The data
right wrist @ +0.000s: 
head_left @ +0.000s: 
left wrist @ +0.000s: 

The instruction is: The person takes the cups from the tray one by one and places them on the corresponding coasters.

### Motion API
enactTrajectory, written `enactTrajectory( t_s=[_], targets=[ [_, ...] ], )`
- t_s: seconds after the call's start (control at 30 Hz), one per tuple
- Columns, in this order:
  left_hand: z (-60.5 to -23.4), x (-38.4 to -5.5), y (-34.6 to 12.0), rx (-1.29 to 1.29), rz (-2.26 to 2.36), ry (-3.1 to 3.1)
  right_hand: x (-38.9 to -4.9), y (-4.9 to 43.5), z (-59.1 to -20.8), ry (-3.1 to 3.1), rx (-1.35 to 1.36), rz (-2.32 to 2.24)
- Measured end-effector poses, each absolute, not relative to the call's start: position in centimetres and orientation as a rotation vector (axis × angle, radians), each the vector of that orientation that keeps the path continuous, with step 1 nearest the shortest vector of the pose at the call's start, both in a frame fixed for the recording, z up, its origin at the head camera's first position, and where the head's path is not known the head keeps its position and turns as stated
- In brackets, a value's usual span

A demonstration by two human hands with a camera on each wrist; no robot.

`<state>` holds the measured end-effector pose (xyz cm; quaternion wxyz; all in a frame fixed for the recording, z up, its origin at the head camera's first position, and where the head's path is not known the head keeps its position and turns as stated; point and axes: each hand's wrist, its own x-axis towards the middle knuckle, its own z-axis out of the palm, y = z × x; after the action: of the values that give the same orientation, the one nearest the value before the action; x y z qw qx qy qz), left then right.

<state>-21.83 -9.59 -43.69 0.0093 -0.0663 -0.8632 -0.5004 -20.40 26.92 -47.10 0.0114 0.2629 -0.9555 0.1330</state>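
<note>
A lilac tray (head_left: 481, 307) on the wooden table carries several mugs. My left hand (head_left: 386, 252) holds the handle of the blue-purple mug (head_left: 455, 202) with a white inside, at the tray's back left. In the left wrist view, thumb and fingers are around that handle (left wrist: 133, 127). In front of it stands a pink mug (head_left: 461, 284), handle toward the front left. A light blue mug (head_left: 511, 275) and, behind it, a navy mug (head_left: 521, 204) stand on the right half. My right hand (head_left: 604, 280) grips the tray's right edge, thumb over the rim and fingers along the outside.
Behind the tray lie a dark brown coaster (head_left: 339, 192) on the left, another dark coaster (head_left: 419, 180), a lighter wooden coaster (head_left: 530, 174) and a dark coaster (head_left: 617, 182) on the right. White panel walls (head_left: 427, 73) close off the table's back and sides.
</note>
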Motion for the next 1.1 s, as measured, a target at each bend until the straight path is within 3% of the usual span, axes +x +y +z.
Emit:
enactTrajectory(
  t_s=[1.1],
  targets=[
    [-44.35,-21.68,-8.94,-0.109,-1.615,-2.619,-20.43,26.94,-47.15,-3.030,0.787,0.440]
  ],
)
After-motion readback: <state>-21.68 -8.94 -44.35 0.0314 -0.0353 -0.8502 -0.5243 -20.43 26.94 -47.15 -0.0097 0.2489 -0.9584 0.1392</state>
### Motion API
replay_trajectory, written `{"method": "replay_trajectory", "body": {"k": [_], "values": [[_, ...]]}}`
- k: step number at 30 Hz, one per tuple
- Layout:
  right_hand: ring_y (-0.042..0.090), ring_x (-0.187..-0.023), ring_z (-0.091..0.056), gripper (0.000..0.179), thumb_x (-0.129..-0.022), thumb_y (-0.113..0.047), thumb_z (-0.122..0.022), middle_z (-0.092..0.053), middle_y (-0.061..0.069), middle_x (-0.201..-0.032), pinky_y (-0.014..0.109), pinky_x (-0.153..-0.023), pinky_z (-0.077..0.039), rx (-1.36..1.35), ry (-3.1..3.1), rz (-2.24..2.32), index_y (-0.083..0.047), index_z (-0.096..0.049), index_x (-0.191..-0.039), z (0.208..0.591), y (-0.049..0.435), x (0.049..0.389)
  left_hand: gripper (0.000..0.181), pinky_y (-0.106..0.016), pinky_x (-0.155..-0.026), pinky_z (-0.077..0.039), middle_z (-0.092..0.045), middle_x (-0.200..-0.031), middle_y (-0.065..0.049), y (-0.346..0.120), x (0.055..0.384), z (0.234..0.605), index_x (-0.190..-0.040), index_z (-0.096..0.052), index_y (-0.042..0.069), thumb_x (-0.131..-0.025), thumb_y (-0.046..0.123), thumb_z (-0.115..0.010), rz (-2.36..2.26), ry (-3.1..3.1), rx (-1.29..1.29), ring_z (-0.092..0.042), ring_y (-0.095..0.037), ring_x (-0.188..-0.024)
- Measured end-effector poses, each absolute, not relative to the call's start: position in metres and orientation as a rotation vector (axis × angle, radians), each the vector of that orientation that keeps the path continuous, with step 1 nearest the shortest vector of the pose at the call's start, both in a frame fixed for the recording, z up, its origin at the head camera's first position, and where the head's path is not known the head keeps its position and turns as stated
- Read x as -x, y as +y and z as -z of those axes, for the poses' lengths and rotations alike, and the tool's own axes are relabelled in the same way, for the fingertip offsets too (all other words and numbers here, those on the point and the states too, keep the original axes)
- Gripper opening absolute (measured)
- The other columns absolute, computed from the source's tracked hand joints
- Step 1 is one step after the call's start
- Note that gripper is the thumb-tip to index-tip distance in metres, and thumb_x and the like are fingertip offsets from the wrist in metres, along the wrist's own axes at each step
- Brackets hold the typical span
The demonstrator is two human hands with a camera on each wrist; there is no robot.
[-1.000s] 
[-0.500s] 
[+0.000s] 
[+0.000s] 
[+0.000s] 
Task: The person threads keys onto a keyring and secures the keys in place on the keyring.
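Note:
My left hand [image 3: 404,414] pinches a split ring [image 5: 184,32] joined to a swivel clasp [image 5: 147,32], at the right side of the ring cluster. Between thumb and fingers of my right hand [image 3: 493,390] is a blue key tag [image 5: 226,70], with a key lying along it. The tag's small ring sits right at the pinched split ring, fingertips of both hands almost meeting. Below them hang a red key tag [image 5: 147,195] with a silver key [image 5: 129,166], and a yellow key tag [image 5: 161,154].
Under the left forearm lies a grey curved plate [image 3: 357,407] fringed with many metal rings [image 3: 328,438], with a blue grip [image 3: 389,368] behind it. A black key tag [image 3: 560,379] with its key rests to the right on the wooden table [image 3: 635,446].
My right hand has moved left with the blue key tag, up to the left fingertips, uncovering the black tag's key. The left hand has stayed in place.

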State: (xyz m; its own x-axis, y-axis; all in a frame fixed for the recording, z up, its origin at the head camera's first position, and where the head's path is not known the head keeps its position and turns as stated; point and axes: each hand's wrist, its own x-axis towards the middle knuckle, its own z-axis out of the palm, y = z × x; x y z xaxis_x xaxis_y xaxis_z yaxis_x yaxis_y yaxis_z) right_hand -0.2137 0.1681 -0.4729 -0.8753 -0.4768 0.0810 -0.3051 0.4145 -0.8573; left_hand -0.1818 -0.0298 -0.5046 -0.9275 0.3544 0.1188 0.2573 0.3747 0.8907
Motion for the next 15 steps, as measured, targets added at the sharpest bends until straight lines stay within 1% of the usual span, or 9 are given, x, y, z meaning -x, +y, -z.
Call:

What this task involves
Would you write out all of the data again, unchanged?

Finished task
right wrist @ +0.000s: 
head_left @ +0.000s: 
left wrist @ +0.000s: 

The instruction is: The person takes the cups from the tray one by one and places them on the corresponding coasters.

### Motion API
enactTrajectory, written `enactTrajectory( t_s=[_], targets=[ [_, ...] ], )`
- t_s: seconds after the call's start (control at 30 Hz), one per tuple
- Columns, in this order:
  left_hand: z (-60.5 to -23.4), x (-38.4 to -5.5), y (-34.6 to 12.0), rx (-1.29 to 1.29), rz (-2.26 to 2.36), ry (-3.1 to 3.1)
  right_hand: x (-38.9 to -4.9), y (-4.9 to 43.5), z (-59.1 to -20.8), ry (-3.1 to 3.1), rx (-1.35 to 1.36), rz (-2.32 to 2.24)
- Measured end-effector poses, each absolute, not relative to the call's start: position in centimetres and orientation as a rotation vector (axis × angle, radians), each the vector of that orientation that keeps the path continuous, with step 1 nearest the shortest vector of the pose at the call's start, both in a frame fixed for the recording, z up, its origin at the head camera's first position, and where the head's path is not known the head keeps its position and turns as stated
- In brackets, a value's usual span

A demonstration by two human hands with a camera on each wrist; no robot.

`<state>` holds the measured end-effector pose (xyz cm; quaternion wxyz; all in a frame fixed for the recording, z up, its origin at the head camera's first position, and where the head's path is not known the head keeps its position and turns as stated; point and axes: each hand's wrist, its own x-axis towards the middle knuckle, its own z-axis out of the palm, y = z × x; after the action: of the values that give the same orientation, the one nearest the value before the action; x y z qw qx qy qz), left then right.

<state>-21.83 -9.59 -43.69 0.0093 -0.0663 -0.8632 -0.5004 -20.40 26.92 -47.10 0.0114 0.2629 -0.9555 0.1330</state>
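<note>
A lilac tray (head_left: 481, 307) on the wooden table carries several mugs. My left hand (head_left: 386, 252) holds the handle of the blue-purple mug (head_left: 455, 202) with a white inside, at the tray's back left. In the left wrist view, thumb and fingers are around that handle (left wrist: 133, 127). In front of it stands a pink mug (head_left: 461, 284), handle toward the front left. A light blue mug (head_left: 511, 275) and, behind it, a navy mug (head_left: 521, 204) stand on the right half. My right hand (head_left: 604, 280) grips the tray's right edge, thumb over the rim and fingers along the outside.
Behind the tray lie a dark brown coaster (head_left: 339, 192) on the left, another dark coaster (head_left: 419, 180), a lighter wooden coaster (head_left: 530, 174) and a dark coaster (head_left: 617, 182) on the right. White panel walls (head_left: 427, 73) close off the table's back and sides.
</note>
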Motion for the next 1.1 s, as measured, a target at each bend until the straight path is within 3% of the usual span, axes +x +y +z.
Emit:
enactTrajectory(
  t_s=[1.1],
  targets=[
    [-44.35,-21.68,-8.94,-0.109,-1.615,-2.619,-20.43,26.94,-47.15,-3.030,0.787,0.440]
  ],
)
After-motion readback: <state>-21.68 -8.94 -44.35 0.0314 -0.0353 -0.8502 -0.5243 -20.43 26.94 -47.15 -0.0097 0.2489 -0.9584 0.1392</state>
### Motion API
replay_trajectory, written `{"method": "replay_trajectory", "body": {"k": [_], "values": [[_, ...]]}}`
- k: step number at 30 Hz, one per tuple
- Layout:
  right_hand: ring_y (-0.042..0.090), ring_x (-0.187..-0.023), ring_z (-0.091..0.056), gripper (0.000..0.179), thumb_x (-0.129..-0.022), thumb_y (-0.113..0.047), thumb_z (-0.122..0.022), middle_z (-0.092..0.053), middle_y (-0.061..0.069), middle_x (-0.201..-0.032), pinky_y (-0.014..0.109), pinky_x (-0.153..-0.023), pinky_z (-0.077..0.039), rx (-1.36..1.35), ry (-3.1..3.1), rz (-2.24..2.32), index_y (-0.083..0.047), index_z (-0.096..0.049), index_x (-0.191..-0.039), z (0.208..0.591), y (-0.049..0.435), x (0.049..0.389)
  left_hand: gripper (0.000..0.181), pinky_y (-0.106..0.016), pinky_x (-0.155..-0.026), pinky_z (-0.077..0.039), middle_z (-0.092..0.045), middle_x (-0.200..-0.031), middle_y (-0.065..0.049), y (-0.346..0.120), x (0.055..0.384), z (0.234..0.605), index_x (-0.190..-0.040), index_z (-0.096..0.052), index_y (-0.042..0.069), thumb_x (-0.131..-0.025), thumb_y (-0.046..0.123), thumb_z (-0.115..0.010), rz (-2.36..2.26), ry (-3.1..3.1), rx (-1.29..1.29), ring_z (-0.092..0.042), ring_y (-0.095..0.037), ring_x (-0.188..-0.024)
- Measured end-effector poses, each absolute, not relative to the call's start: position in metres and orientation as a rotation vector (axis × angle, radians), each the vector of that orientation that keeps the path continuous, with step 1 nearest the shortest vector of the pose at the call's start, both in a frame fixed for the recording, z up, its origin at the head camera's first position, and where the head's path is not known the head keeps its position and turns as stated
- Read x as -x, y as +y and z as -z of those axes, for the poses' lengths and rotations alike, and the tool's own axes are relabelled in the same way, for the fingertip offsets too (all other words and numbers here, those on the point and the states too, keep the original axes)
- Gripper opening absolute (measured)
- The other columns absolute, computed from the source's tracked hand joints
- Step 1 is one step after the call's start
- Note that gripper is the thumb-tip to index-tip distance in metres, and thumb_x and the like are fingertip offsets from the wrist in metres, along the wrist's own axes at each step
- Brackets hold the typical span
The demonstrator is two human hands with a camera on each wrist; there is no robot.
[-1.000s] 
[-0.500s] 
[+0.000s] 
[+0.000s] 
[+0.000s] 
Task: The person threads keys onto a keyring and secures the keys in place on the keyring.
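Note:
My left hand [image 3: 404,414] pinches a split ring [image 5: 184,32] joined to a swivel clasp [image 5: 147,32], at the right side of the ring cluster. Between thumb and fingers of my right hand [image 3: 493,390] is a blue key tag [image 5: 226,70], with a key lying along it. The tag's small ring sits right at the pinched split ring, fingertips of both hands almost meeting. Below them hang a red key tag [image 5: 147,195] with a silver key [image 5: 129,166], and a yellow key tag [image 5: 161,154].
Under the left forearm lies a grey curved plate [image 3: 357,407] fringed with many metal rings [image 3: 328,438], with a blue grip [image 3: 389,368] behind it. A black key tag [image 3: 560,379] with its key rests to the right on the wooden table [image 3: 635,446].
My right hand has moved left with the blue key tag, up to the left fingertips, uncovering the black tag's key. The left hand has stayed in place.
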
State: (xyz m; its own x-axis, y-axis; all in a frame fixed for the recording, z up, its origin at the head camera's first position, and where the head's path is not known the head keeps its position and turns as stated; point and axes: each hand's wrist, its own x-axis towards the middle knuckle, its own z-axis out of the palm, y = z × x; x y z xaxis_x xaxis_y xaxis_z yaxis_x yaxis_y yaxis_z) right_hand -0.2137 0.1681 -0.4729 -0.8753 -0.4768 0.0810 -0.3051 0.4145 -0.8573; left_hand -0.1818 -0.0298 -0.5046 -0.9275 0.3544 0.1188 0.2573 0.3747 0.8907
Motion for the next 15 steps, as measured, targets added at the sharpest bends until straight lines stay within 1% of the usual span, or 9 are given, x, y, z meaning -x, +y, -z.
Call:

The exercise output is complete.